=== What is needed ===
Ignoring every picture, return the lines of the listing below word for word, from the line that holds "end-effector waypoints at" through the line that holds "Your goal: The".
BEGIN Information given
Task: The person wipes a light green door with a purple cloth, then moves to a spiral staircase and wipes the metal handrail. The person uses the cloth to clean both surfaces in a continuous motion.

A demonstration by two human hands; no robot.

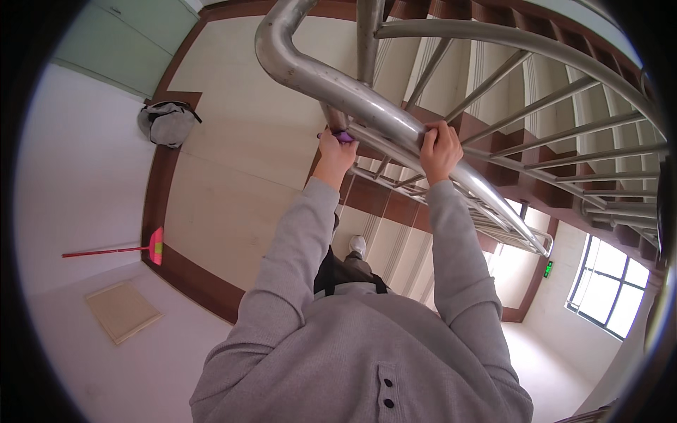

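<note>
A thick stainless-steel handrail of a staircase runs diagonally before me, bending away at its upper left end. My right hand rests on this rail with its fingers curled over the tube. Lower and to the left, my left hand is closed on a purple cloth against a metal post below the rail. Most of the cloth is hidden by the fingers and the post.
Stair treads descend beneath me, one foot in a white shoe on them. Railing bars flank another flight. A grey backpack and a red-handled broom are by the left wall. A window is at right.
</note>
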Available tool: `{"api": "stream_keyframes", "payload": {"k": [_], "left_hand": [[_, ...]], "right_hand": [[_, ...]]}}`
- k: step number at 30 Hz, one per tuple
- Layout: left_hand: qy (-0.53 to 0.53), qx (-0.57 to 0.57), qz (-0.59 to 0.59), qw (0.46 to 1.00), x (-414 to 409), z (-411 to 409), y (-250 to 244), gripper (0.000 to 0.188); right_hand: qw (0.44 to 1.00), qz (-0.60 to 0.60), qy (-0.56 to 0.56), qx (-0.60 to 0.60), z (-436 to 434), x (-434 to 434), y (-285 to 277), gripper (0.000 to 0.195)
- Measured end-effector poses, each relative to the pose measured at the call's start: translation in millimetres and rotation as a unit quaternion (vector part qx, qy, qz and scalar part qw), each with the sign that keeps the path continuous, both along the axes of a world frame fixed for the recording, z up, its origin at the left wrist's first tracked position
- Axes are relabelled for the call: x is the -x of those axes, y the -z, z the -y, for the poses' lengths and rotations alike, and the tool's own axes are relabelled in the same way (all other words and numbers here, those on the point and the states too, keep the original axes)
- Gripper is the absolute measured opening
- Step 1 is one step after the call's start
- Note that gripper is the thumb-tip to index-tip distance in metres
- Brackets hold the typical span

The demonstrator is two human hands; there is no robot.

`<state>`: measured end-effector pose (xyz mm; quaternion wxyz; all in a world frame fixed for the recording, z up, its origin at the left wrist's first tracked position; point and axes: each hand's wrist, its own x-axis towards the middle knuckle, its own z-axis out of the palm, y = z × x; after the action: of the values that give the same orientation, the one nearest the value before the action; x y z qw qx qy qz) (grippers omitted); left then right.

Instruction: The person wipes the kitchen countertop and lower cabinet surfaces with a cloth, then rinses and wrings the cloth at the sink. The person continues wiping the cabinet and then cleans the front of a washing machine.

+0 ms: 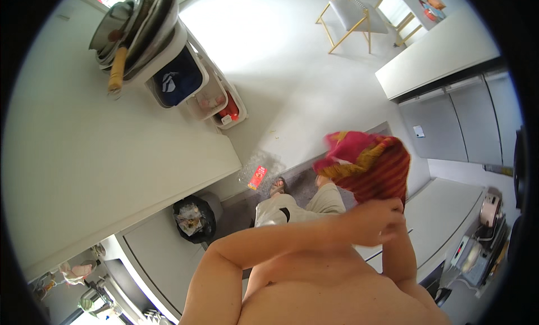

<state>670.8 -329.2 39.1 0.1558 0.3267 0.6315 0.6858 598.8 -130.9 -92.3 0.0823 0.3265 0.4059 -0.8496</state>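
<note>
A red, magenta and mustard patterned cloth (370, 165), striped and partly motion-blurred, hangs over the end of my right arm. The right forearm (398, 253) rises into its lower edge, and my right hand is hidden within or behind the fabric. Across my chest reaches my left arm. My left hand (379, 224) is at the cloth's lower edge by the right forearm, its fingers curled on the hem. Whether the cloth is a sleeve, a mitt or a garment cannot be told.
A counter (126, 156) runs along the left, with stacked pans (134, 30) and storage bins (181, 78) beyond. Below is a trash bin (196, 219) lined in black. Bubble-wrap packaging (257, 177) lies by my feet. Grey cabinets (454, 122) and a pink appliance (490, 209) are at right; a chair (353, 15) stands farther off.
</note>
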Motion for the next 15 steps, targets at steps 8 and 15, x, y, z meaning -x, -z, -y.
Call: {"api": "stream_keyframes", "payload": {"k": [8, 15], "left_hand": [[-0.036, -0.239, 0.554, 0.797, 211.6, -36.4, 60.1, 0.023], [-0.434, 0.092, -0.150, 0.883, 324.6, -47.3, 23.7, 0.009]], "right_hand": [[0.994, 0.056, -0.066, 0.068, -23.6, 144.7, 63.2, 0.036], [0.977, 0.009, -0.150, 0.151, -4.7, 268.2, 47.8, 0.040]]}}
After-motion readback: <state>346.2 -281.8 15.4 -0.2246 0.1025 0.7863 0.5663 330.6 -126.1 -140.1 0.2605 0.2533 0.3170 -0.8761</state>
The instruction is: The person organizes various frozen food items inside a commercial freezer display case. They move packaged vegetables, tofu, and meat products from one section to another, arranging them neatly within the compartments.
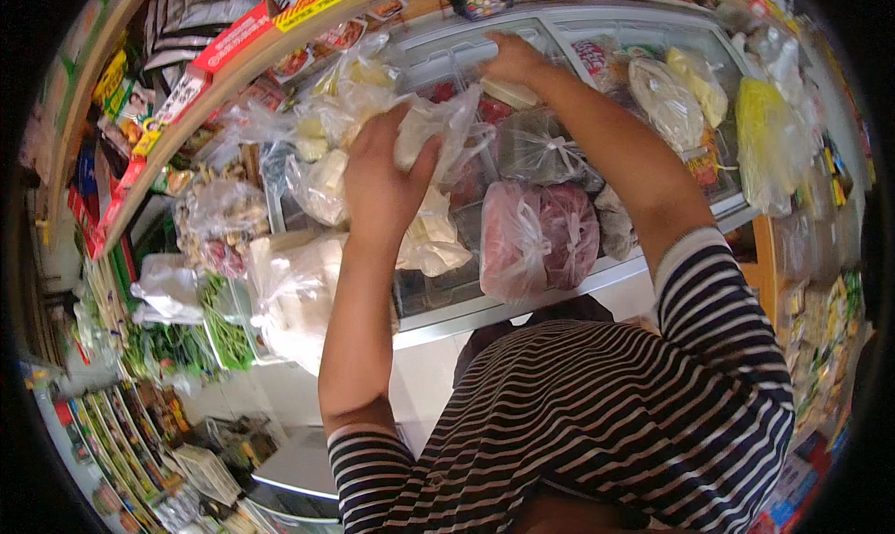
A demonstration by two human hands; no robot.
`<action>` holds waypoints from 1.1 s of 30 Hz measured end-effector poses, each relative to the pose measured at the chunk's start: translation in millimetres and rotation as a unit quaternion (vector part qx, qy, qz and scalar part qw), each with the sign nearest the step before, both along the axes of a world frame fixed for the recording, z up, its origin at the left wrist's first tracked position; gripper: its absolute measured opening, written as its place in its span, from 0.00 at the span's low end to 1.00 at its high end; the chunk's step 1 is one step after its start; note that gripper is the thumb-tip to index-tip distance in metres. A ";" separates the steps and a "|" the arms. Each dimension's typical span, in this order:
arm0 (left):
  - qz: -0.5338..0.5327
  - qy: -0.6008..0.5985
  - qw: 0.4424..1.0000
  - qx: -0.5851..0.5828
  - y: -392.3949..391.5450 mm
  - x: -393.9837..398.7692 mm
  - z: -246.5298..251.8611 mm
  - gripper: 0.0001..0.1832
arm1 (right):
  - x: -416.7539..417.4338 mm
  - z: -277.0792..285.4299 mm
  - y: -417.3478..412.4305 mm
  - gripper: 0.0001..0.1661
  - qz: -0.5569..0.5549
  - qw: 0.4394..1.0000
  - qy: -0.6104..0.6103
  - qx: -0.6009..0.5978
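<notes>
My left hand (384,163) rests against clear plastic bags on the glass top of a chest freezer, thumb spread from the fingers. A crumpled clear bag (447,125) lies at its thumb side; whether I grip it is unclear. Below the wrist sits a bag of pale flat pieces (433,237). My right hand (514,62) reaches to the far part of the freezer's sliding glass lid (440,55), above a pale oblong item (510,93). Its fingertips are blurred. Nearer me lie a knotted bag of pink contents (521,240) and a dark knotted bag (538,146).
Bags of pale food (668,104) lie on the right lid, with a yellow bag (762,142) beyond. At left stand a bag of mushroom-like pieces (220,216), a large white bag (294,289) and green beans (227,324). A shelf edge (231,41) curves overhead.
</notes>
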State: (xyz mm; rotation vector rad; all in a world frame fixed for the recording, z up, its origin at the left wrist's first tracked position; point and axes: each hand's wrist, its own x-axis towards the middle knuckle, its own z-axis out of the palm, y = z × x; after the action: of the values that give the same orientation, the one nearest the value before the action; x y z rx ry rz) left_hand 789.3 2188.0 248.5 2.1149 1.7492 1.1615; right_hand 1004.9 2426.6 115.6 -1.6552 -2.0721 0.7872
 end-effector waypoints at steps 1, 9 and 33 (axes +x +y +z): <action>-0.014 0.107 0.994 0.022 31.3 7.5 -12.5 0.32 | 12.8 -20.3 7.0 0.46 -0.074 0.986 -0.146 -0.033; -0.119 0.281 0.950 0.061 83.9 -15.4 -116.4 0.15 | 43.4 -24.4 -48.0 0.30 -0.082 0.991 -0.075 -0.076; -0.080 -0.379 0.869 -0.308 68.1 -83.8 -55.0 0.14 | -52.2 -36.4 -169.8 0.36 -0.148 0.958 -0.055 0.240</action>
State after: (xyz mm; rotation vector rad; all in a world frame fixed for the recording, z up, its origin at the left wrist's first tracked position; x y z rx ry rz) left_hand 705.5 2256.1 193.4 1.1632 1.2867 0.9951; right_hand 952.7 2256.7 79.2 -1.6887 -1.8261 0.0833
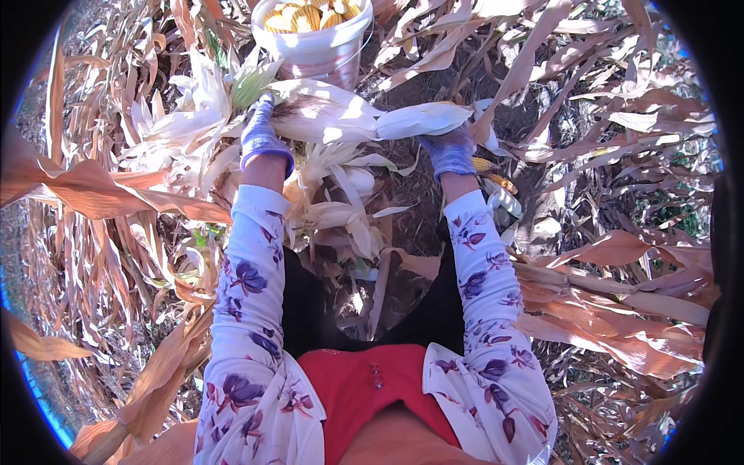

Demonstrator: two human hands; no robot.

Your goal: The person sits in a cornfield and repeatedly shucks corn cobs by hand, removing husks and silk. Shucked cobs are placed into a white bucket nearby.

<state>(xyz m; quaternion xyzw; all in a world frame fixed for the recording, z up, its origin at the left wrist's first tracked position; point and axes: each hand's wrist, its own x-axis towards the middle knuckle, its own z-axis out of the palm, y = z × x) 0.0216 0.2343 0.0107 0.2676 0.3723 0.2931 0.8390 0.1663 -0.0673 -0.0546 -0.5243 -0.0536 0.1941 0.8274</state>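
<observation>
My left hand (pixel 263 136), in a purple-grey knit work glove, grips dry pale corn husk (pixel 325 113) with some brownish silk on it. The husk stretches across to an ear of corn (pixel 427 120), still mostly wrapped in whitish husk, with a thin strip of yellow kernels along its upper edge. Around the right end of that ear, from below, closes my right hand (pixel 449 148), gloved the same way; its fingers are partly hidden. Beyond both hands stands a white plastic bucket (pixel 317 51) holding several husked yellow ears (pixel 305 18).
Stripped husks (pixel 340 215) lie on the soil between my legs, and more husks (pixel 186 119) are heaped left. Two partly bare cobs (pixel 503 183) rest on the ground beside my right wrist. Long dry corn leaves (pixel 133 195) jut in from the left; dry stalks (pixel 616 293) lie right.
</observation>
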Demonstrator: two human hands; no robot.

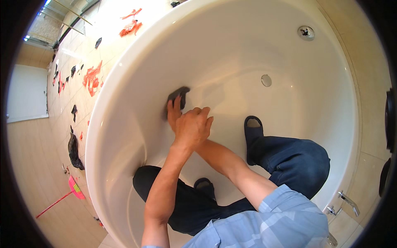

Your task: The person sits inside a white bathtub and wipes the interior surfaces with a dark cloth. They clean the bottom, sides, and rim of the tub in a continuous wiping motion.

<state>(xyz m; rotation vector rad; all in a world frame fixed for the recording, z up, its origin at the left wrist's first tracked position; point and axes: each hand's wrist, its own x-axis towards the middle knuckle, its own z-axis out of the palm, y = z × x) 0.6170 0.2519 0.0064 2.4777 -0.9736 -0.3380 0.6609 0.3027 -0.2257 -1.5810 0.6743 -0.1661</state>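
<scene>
My right hand (174, 115) reaches across to the left and presses a dark grey cloth (178, 95) against the inner wall of a white bathtub (217, 40). Its fingers lie spread over the cloth. Crossing above the right wrist is my left hand (193, 125), back upwards, its fingers loosely bent and pointing up and right. The palm of the left hand is hidden, so I cannot see whether it holds anything. My feet, in dark open-toed slippers (253, 131), rest inside the tub, with my knees bent.
A round drain cover (266, 80) sits in the tub floor, and a chrome overflow fitting (306, 33) on its wall. Chrome taps (349, 203) stand at the right rim. Torn red plastic bags (92, 79), black scraps (74, 152) and a pink broom (75, 188) lie on the tiled floor.
</scene>
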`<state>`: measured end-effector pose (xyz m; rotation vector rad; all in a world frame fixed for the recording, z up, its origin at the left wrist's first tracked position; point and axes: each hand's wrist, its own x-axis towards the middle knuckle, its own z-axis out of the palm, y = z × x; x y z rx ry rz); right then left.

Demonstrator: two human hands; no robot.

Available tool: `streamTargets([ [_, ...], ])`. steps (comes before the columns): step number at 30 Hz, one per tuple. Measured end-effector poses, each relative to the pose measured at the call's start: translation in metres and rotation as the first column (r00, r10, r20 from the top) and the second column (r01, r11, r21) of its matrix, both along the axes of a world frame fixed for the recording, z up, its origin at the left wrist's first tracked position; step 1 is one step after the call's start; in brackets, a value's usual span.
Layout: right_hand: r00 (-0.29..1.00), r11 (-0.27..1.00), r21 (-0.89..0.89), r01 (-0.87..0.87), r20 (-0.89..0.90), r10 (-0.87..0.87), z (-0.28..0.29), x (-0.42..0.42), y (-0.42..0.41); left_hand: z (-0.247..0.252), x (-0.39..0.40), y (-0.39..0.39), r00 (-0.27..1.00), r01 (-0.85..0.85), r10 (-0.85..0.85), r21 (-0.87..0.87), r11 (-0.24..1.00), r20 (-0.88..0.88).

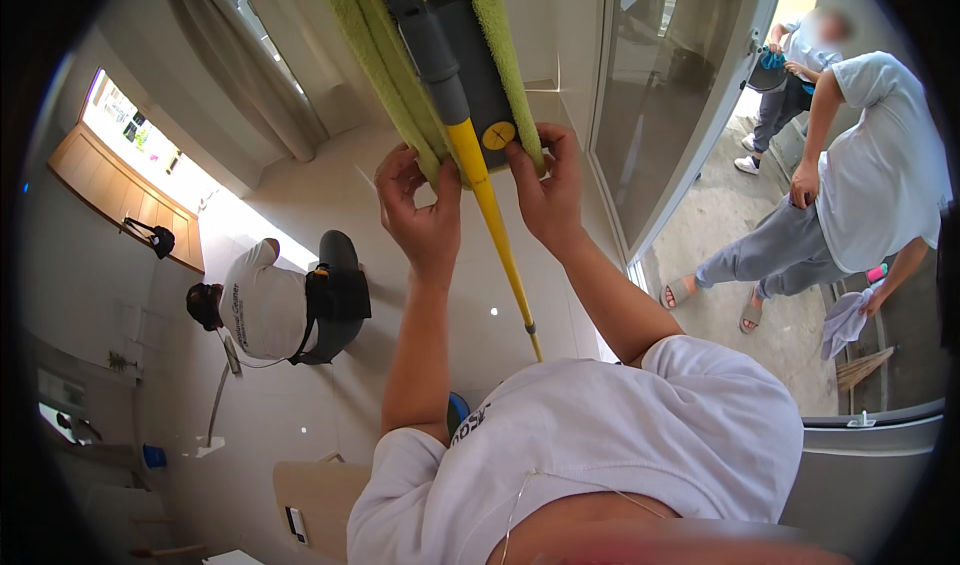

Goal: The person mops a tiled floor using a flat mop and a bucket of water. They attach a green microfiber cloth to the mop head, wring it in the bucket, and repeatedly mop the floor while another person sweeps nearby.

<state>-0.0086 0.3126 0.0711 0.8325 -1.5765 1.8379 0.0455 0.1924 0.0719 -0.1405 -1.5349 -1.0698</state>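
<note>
A flat mop's grey head plate (491, 77) is raised in front of me, with a green microfibre pad (491, 10) along its long edges. Its yellow pole (487, 197) slopes down towards my chest from a grey swivel joint (442, 77). My left hand (420, 197) pinches the left corner of the pad between thumb and fingers. At the right corner, my right hand (551, 182) grips the pad's edge, its thumb beside a yellow round button (498, 136). The pole's lower end is hidden by my shirt.
One person (277, 302) bends over the tiled floor at left, near a wooden door (127, 182). Past the glass sliding door (660, 100) at right, a person with a cloth (847, 323) and another person (799, 62) stand outside. A wooden table (322, 497) is at lower left.
</note>
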Motion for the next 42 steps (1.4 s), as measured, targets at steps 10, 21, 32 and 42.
streamTargets([
  [10,0.993,0.99,0.139,0.036,-0.115,-0.02,0.034,-0.006,0.024,0.008,0.008,-0.007,0.99,-0.1,0.091,0.089,0.991,0.104],
  [21,0.802,0.845,0.129,-0.519,0.414,0.43,0.039,-0.021,0.056,0.006,0.01,-0.021,0.978,0.179,-0.205,0.397,0.9,0.023],
  [32,0.991,0.97,0.222,-0.101,0.114,0.077,0.037,-0.017,0.057,0.007,0.017,-0.023,0.991,0.047,-0.075,0.241,0.969,0.108],
  [42,0.961,0.938,0.219,-0.269,0.127,0.246,0.014,-0.03,0.029,0.019,0.035,-0.01,0.981,0.035,-0.048,0.072,0.997,0.187],
])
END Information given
=== Your solution ===
 end-effector waypoints at steps 1, 9 and 33 (axes +x +y +z): <action>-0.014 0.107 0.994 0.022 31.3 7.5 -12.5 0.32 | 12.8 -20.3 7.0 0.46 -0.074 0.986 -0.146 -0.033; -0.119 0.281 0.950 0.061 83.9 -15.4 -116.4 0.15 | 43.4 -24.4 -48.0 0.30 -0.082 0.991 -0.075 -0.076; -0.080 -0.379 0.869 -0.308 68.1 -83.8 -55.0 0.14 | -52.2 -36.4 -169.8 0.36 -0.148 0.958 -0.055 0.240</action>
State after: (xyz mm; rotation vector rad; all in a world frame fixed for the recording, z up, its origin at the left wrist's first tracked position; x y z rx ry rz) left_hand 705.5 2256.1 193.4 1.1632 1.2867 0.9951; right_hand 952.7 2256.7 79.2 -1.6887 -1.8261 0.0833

Demonstrator: two human hands; no robot.

Your goal: The person sits in a cornfield and repeatedly shucks corn cobs by hand, removing husks and silk. Shucked cobs are placed into a white bucket nearby.

The exercise requires nothing more than what has been given.